Nevada’s 4th Congressional District covers much of northern Clark County, including the Bundy Ranch, as well as a large section of Las Vegas that is racially mixed (white, Hispanic, black, and Asian). It also includes part of Lyon County, and all of Esmeralda, Lincoln, Mineral, Nye, and White Pine counties. Nevertheless, more than four-fifths of the district’s population lives in Clark County, which is the home base for both Innis and Horsford. The 4th District was created following the 2010 Census, when Nevada gained one seat. Rep. Horsford won the first election for the new district in 2012 with 50.11 percent of the vote, defeating Republican Danny Tarkanian, a Las Vegas businessman and real estate developer.
The Cook Partisan Voting Index (CPVI) gives the 4th District a D+2 rating, meaning it has a slight Democratic edge. However, the CPVI is based on presidential election years, and this being a mid-term election year with a Democratic president who is less than universally liked, a viable Republican challenge to Horsford is realistic. Niger Innis would likely bring a significant change to the Freedom Index vote for Nevada’s 4th District.

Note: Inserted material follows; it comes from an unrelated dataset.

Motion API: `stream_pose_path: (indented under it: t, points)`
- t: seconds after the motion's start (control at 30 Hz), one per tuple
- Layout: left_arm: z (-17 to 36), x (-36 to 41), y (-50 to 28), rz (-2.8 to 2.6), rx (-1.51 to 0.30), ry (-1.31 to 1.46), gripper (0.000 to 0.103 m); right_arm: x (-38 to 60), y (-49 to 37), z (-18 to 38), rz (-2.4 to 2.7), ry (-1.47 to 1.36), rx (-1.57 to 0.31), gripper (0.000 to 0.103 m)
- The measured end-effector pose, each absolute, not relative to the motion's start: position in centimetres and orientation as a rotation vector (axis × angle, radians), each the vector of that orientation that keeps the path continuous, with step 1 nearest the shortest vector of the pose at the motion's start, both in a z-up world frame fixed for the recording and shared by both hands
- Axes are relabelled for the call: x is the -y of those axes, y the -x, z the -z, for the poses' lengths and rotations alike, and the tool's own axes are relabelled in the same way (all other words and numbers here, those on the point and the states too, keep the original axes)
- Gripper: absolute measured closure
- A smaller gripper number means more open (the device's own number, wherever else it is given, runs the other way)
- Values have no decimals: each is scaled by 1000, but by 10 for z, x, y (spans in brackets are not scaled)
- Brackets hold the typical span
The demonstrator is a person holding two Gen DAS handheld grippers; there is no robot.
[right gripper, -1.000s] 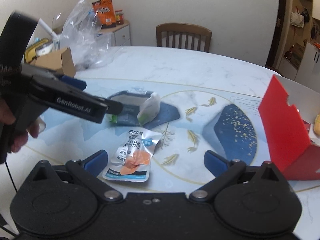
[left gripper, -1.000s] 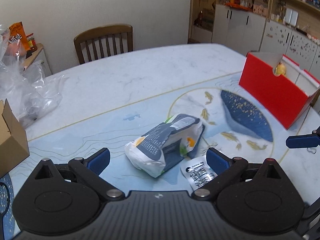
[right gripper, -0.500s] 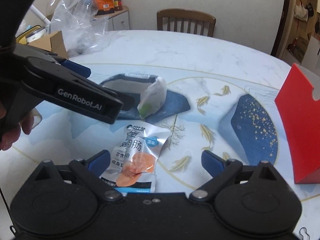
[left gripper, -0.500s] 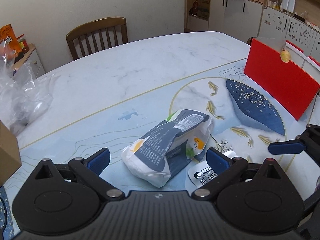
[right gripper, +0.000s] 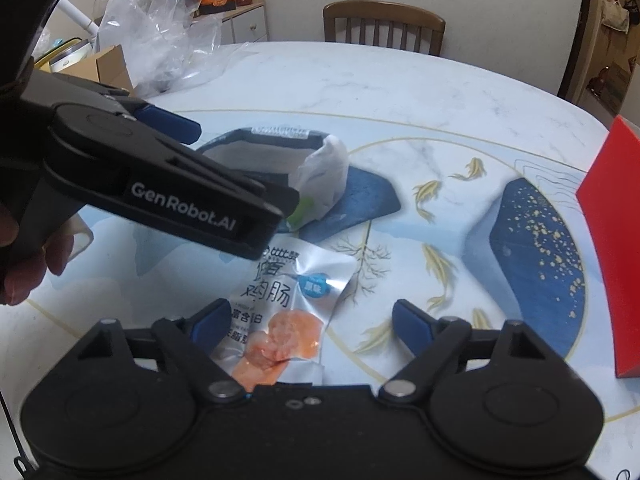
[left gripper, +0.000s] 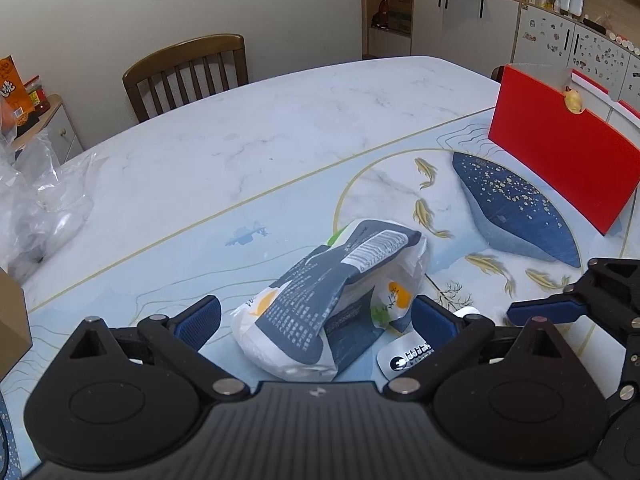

He also would be likely to cause continuous indigestion for those in the Congressional Black Caucus. He has confronted the Al Sharpton-Jesse Jackson-NAACP-Congressional Black Caucus forces on many issues. One of the most important areas he has jousted with them, as well as with so-called environmentalists, is on the use of the pesticide DDT. As The New American has reported, Innis supports the responsible use of DDT as a safe tool against insect-borne diseases, especially malaria, which now infects hundreds of millions of people worldwide. As many as a million or more victims die annually from malaria, many of them children in Africa. DDT, which is safe, cheap, and effective, could virtually eliminate this dire scourge. Continued bans and restrictions on DDT by the United Nations and the U.S. government constitute environmental genocide on a colossal scale.
However, before Innis can go head-to-head against Rep. Horsford, there is the little matter of the upcoming June 10 Republican primary, where he faces Nevada State Assemblyman Cresent Hardy.